I would assume 2.4 GHz is more congested but because it is lower frequency is should travel further with less attenuation.

As you are probably aware TCP has a back-off alogrithm, if packets are having to be retransmitted TCP assumes the link/medium is congested so backs off --> where with wireless it is probable that the link quality is poor and this will never improve. So the FTP transfer in unecessarily holding off.

Do the bridges tell you what the speed the link is i.e. 54 Mbps, 22 etc?

Jag

mboyaci
05-05-2005, 11:31 AM
I can set the speed manually but it does not matter whether I set it to 1 Mb/s or 54 Mb/s the transfer rate remain the same.

I used to have a Cisco Aironet 350 bridge (802.11b) but the performance with that was even worse.
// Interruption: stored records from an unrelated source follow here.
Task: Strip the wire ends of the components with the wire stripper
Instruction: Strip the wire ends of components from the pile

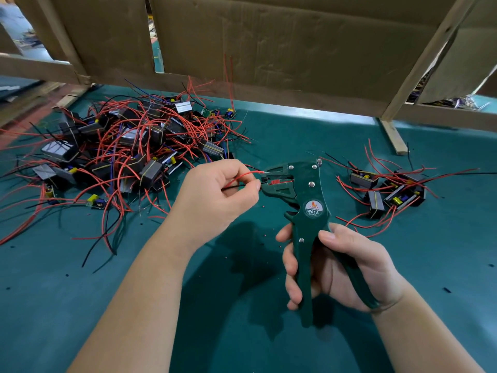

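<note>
On the green table mat [80, 305], a large heap of components [121, 152] is lying at the left, its red and black leads tangled together. The left hand [215, 195] is pinching a red wire [242, 176] and a black wire [234, 186] between thumb and fingers, the red tip reaching the head of the wire stripper [304, 200]. The right hand [336, 267] is gripping the stripper's handles, holding it upright. A smaller group of components [390, 192] is sitting at the right.

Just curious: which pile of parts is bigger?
The left pile, a wide tangle beyond the left hand; the right pile beside the stripper holds only a few.
</note>
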Tool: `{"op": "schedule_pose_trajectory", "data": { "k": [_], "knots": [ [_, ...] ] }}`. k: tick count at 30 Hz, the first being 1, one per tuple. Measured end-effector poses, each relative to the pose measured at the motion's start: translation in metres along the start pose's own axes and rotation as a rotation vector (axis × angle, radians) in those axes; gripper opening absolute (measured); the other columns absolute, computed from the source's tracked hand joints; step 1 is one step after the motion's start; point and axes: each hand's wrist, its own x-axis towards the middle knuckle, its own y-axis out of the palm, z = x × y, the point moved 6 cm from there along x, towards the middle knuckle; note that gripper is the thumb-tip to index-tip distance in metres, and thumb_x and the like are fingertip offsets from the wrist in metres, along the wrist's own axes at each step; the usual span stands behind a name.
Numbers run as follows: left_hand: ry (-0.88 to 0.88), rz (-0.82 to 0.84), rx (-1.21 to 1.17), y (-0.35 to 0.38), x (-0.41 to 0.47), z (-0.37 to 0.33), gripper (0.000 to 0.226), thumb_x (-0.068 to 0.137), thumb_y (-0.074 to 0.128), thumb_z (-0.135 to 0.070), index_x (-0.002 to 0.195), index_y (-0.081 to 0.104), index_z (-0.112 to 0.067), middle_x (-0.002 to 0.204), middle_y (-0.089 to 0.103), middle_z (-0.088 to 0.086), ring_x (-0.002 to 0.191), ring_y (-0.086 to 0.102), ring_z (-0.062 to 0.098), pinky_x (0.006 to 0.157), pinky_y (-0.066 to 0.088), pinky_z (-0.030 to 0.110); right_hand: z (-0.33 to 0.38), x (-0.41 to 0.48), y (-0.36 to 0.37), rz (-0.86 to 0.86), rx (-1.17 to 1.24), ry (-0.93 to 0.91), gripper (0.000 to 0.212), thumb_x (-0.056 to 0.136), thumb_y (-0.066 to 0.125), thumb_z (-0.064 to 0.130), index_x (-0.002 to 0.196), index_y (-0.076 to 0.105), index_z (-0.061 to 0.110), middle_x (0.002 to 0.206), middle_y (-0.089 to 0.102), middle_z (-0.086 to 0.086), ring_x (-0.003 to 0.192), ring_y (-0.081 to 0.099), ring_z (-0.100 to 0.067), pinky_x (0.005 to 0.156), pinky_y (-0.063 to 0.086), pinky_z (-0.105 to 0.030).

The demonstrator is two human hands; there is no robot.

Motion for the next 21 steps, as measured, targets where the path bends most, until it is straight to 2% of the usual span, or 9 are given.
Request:
{"op": "schedule_pose_trajectory", "data": {
  "k": [10,15,19,21],
  "knots": [
    [-0.053,0.042,0.022,-0.004,0.0,0.004,0.016,0.074,0.062,-0.023,0.065,0.059,-0.011,0.053,0.038,0.008,0.052,0.029,0.017,0.049,0.022,0.026,-0.002,-0.001,-0.002,0.009,-0.045,0.023,0.049,0.082,0.072,0.031,0.117,0.059,0.0,0.088,0.06,-0.023,0.07,0.062,-0.038,0.071,0.053,-0.052],
    [-0.1,0.091,-0.054,-0.004,-0.001,0.004,0.012,0.071,0.062,-0.019,0.06,0.06,-0.013,0.051,0.043,-0.003,0.051,0.031,0.014,0.046,0.025,0.019,-0.002,-0.006,-0.007,0.029,-0.108,0.049,0.05,0.085,0.068,0.03,0.121,0.056,-0.001,0.091,0.06,-0.023,0.073,0.062,-0.04,0.075,0.046,-0.056],
    [-0.111,0.106,-0.078,-0.004,-0.002,0.003,0.017,0.07,0.063,-0.017,0.057,0.056,-0.007,0.051,0.041,-0.004,0.052,0.029,0.014,0.045,0.024,0.017,-0.003,-0.008,-0.01,0.034,-0.143,0.064,0.047,0.087,0.066,0.031,0.121,0.057,0.0,0.091,0.061,-0.022,0.071,0.063,-0.039,0.077,0.041,-0.056],
    [-0.111,0.109,-0.077,-0.003,-0.002,0.002,0.018,0.07,0.063,-0.017,0.057,0.054,-0.007,0.051,0.04,-0.002,0.052,0.028,0.014,0.045,0.024,0.017,-0.003,-0.008,-0.01,0.037,-0.142,0.074,0.046,0.087,0.066,0.033,0.119,0.057,0.001,0.089,0.061,-0.02,0.07,0.063,-0.038,0.075,0.044,-0.054]
  ]
}}
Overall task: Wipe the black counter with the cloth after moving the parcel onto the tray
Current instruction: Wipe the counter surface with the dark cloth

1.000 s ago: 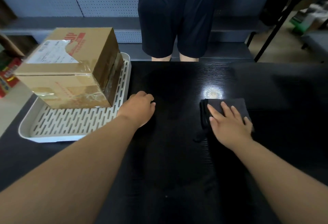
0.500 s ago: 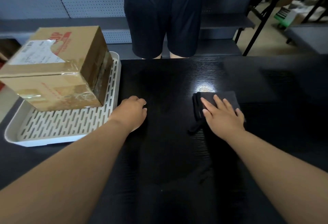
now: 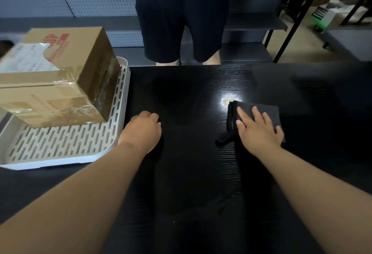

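A taped cardboard parcel [image 3: 54, 76] with a white label stands on the white slotted tray [image 3: 60, 147] at the left of the black counter [image 3: 191, 169]. A folded dark grey cloth [image 3: 259, 110] lies on the counter right of centre. My right hand [image 3: 259, 131] lies flat on the cloth, fingers straight and spread. My left hand [image 3: 143, 131] rests on the bare counter just right of the tray's edge, fingers loosely curled and holding nothing.
A person in dark shorts [image 3: 181, 22] stands against the counter's far edge. Grey pegboard shelving [image 3: 80, 0] runs behind. A black-legged table [image 3: 298, 18] and boxes stand at the far right.
My right hand with the cloth has barely shifted on the counter. The view has tilted and shifted slightly; my left hand stays by the tray.
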Demonstrator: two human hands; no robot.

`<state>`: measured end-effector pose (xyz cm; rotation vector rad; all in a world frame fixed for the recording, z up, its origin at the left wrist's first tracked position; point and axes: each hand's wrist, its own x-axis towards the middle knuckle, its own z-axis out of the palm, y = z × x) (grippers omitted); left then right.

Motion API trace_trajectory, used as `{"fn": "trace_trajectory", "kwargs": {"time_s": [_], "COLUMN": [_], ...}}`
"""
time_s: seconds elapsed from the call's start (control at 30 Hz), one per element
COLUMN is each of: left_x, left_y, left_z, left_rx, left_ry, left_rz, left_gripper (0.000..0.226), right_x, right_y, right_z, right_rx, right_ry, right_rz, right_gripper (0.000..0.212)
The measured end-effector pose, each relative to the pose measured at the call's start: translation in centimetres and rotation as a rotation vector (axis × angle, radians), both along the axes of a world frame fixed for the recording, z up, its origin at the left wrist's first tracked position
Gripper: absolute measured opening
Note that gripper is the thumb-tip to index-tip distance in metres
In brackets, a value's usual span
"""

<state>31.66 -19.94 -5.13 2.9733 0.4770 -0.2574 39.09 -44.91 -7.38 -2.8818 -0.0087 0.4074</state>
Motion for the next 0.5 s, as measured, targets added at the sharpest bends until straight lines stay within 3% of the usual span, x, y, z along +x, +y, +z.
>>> {"fn": "trace_trajectory", "kwargs": {"time_s": [0.1, 0.23, 0.3, 0.37, 0.5], "left_x": [0.2, 0.4, 0.6, 0.6, 1.2], "left_y": [-0.2, -0.9, -1.3, -1.6, -2.7], "left_z": [0.0, 0.0, 0.1, 0.3, 0.8], "left_rx": [0.015, 0.031, 0.001, -0.005, -0.008], "left_ry": [-0.007, -0.004, -0.001, 0.004, 0.012], "left_rz": [0.013, 0.025, 0.05, 0.044, -0.056], "left_gripper": [0.036, 0.037, 0.041, 0.046, 0.051], "right_x": [-0.7, -5.4, -4.2, -1.0, 5.6], "right_y": [3.6, 6.6, 4.7, 1.5, -5.2], "right_z": [0.1, 0.3, 0.0, -0.4, 0.0], "right_rx": [0.001, 0.017, 0.023, -0.003, -0.034], "right_ry": [0.031, -0.026, -0.035, -0.071, -0.034], "right_rz": [-0.111, 0.332, 0.426, 0.318, -0.14], "right_gripper": [0.048, 0.048, 0.047, 0.047, 0.048]}}
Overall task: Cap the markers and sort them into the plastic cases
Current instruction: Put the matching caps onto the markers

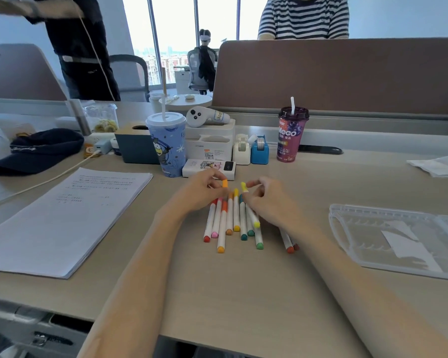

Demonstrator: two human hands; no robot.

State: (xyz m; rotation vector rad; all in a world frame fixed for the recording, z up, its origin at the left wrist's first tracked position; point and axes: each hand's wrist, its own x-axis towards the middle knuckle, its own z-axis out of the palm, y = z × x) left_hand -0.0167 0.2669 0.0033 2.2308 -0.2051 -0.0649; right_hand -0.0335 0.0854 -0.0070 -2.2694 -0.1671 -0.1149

That is why I switched to 802.11a.

I will keep trying and look for software that might be useful to check signal quality.

Regards,

Mehmet

Elena
11-11-2009, 06:02 PM
hi everyone,

i have a problem with my D-link DWL-7700AP access point. we bought it down from the roof and seems the two antennas are damaged. tried pinging to the server and still no rpely. I am about to order the two antennas as i think this could be the problem. is there another way i could confirm this before i order the two antennas.

thanks

Alan87i
11-12-2009, 04:10 AM
Can you login to the device?
If the antennas are damaged there could be a chance water has gotten inside that could ruin the device.